* _Work item_: Copy out all the data, word for word.

■ ■ ■ ■ ■

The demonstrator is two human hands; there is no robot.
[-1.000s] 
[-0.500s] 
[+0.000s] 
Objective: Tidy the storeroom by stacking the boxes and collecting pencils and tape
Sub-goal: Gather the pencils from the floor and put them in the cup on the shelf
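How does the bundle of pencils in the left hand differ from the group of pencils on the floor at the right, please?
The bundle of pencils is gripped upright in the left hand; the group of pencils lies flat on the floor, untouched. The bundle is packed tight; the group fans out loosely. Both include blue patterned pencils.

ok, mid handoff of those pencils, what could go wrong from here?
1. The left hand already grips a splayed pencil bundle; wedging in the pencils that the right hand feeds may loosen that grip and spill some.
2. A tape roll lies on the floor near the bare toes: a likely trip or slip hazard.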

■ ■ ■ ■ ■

* _Final answer_:
The demonstrator is two human hands; there is no robot.
[-1.000s] 
[-0.500s] 
[+0.000s] 
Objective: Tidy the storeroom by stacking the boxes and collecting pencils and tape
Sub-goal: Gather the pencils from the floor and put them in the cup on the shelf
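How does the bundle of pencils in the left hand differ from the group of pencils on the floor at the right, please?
The bundle of pencils is gripped upright in the left hand; the group of pencils lies flat on the floor, untouched. The bundle is packed tight; the group fans out loosely. Both include blue patterned pencils.

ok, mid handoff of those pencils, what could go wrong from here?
1. The left hand already grips a splayed pencil bundle; wedging in the pencils that the right hand feeds may loosen that grip and spill some.
2. A tape roll lies on the floor near the bare toes: a likely trip or slip hazard.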

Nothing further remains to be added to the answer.